**WHAT TO DO**
All of the data beneath this instruction is to be transcribed word for word.

**GIVEN MATERIAL**
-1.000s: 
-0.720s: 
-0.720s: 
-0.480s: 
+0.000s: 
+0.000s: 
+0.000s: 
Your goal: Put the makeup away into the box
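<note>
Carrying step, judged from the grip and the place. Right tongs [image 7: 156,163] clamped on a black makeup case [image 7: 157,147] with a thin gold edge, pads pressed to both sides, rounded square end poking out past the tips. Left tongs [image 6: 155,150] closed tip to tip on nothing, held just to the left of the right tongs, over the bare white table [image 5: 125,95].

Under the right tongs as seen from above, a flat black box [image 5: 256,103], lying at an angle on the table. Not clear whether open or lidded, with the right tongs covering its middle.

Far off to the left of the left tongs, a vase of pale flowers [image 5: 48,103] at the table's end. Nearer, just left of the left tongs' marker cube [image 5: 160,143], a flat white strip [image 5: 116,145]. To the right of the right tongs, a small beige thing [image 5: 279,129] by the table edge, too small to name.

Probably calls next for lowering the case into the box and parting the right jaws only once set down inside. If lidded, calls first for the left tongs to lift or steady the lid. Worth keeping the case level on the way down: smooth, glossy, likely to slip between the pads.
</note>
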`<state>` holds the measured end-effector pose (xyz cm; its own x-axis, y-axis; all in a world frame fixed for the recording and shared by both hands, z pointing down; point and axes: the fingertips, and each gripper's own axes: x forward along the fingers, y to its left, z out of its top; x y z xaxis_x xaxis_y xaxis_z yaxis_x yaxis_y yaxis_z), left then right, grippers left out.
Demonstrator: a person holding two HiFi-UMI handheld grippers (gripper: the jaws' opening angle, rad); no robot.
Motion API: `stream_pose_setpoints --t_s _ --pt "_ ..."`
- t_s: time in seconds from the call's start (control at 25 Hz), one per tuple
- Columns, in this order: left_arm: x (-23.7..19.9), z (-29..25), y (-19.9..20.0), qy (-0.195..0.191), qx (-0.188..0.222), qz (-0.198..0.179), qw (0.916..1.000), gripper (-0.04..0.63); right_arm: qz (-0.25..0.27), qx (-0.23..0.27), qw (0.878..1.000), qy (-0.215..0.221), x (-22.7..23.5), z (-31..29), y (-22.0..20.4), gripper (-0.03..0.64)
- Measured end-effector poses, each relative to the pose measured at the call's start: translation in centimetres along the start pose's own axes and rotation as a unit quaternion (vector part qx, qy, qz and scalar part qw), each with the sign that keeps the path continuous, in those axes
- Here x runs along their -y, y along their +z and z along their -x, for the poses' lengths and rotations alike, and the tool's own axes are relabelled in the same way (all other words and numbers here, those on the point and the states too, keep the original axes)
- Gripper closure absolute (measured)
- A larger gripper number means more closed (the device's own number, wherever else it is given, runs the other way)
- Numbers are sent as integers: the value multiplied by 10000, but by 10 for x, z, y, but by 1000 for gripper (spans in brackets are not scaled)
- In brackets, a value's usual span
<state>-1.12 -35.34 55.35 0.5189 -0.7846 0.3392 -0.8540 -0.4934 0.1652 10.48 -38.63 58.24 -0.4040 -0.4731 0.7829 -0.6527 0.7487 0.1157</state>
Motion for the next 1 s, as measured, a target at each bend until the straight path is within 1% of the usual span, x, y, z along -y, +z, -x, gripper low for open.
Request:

**ANSWER FOR THIS EXERCISE**
-1.000s: 
-0.720s: 
-0.720s: 
-0.480s: 
+0.000s: 
+0.000s: 
+0.000s: 
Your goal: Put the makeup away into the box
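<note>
Carrying step, judged from the grip and the place. Right tongs [image 7: 156,163] clamped on a black makeup case [image 7: 157,147] with a thin gold edge, pads pressed to both sides, rounded square end poking out past the tips. Left tongs [image 6: 155,150] closed tip to tip on nothing, held just to the left of the right tongs, over the bare white table [image 5: 125,95].

Under the right tongs as seen from above, a flat black box [image 5: 256,103], lying at an angle on the table. Not clear whether open or lidded, with the right tongs covering its middle.

Far off to the left of the left tongs, a vase of pale flowers [image 5: 48,103] at the table's end. Nearer, just left of the left tongs' marker cube [image 5: 160,143], a flat white strip [image 5: 116,145]. To the right of the right tongs, a small beige thing [image 5: 279,129] by the table edge, too small to name.

Probably calls next for lowering the case into the box and parting the right jaws only once set down inside. If lidded, calls first for the left tongs to lift or steady the lid. Worth keeping the case level on the way down: smooth, glossy, likely to slip between the pads.
</note>
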`<state>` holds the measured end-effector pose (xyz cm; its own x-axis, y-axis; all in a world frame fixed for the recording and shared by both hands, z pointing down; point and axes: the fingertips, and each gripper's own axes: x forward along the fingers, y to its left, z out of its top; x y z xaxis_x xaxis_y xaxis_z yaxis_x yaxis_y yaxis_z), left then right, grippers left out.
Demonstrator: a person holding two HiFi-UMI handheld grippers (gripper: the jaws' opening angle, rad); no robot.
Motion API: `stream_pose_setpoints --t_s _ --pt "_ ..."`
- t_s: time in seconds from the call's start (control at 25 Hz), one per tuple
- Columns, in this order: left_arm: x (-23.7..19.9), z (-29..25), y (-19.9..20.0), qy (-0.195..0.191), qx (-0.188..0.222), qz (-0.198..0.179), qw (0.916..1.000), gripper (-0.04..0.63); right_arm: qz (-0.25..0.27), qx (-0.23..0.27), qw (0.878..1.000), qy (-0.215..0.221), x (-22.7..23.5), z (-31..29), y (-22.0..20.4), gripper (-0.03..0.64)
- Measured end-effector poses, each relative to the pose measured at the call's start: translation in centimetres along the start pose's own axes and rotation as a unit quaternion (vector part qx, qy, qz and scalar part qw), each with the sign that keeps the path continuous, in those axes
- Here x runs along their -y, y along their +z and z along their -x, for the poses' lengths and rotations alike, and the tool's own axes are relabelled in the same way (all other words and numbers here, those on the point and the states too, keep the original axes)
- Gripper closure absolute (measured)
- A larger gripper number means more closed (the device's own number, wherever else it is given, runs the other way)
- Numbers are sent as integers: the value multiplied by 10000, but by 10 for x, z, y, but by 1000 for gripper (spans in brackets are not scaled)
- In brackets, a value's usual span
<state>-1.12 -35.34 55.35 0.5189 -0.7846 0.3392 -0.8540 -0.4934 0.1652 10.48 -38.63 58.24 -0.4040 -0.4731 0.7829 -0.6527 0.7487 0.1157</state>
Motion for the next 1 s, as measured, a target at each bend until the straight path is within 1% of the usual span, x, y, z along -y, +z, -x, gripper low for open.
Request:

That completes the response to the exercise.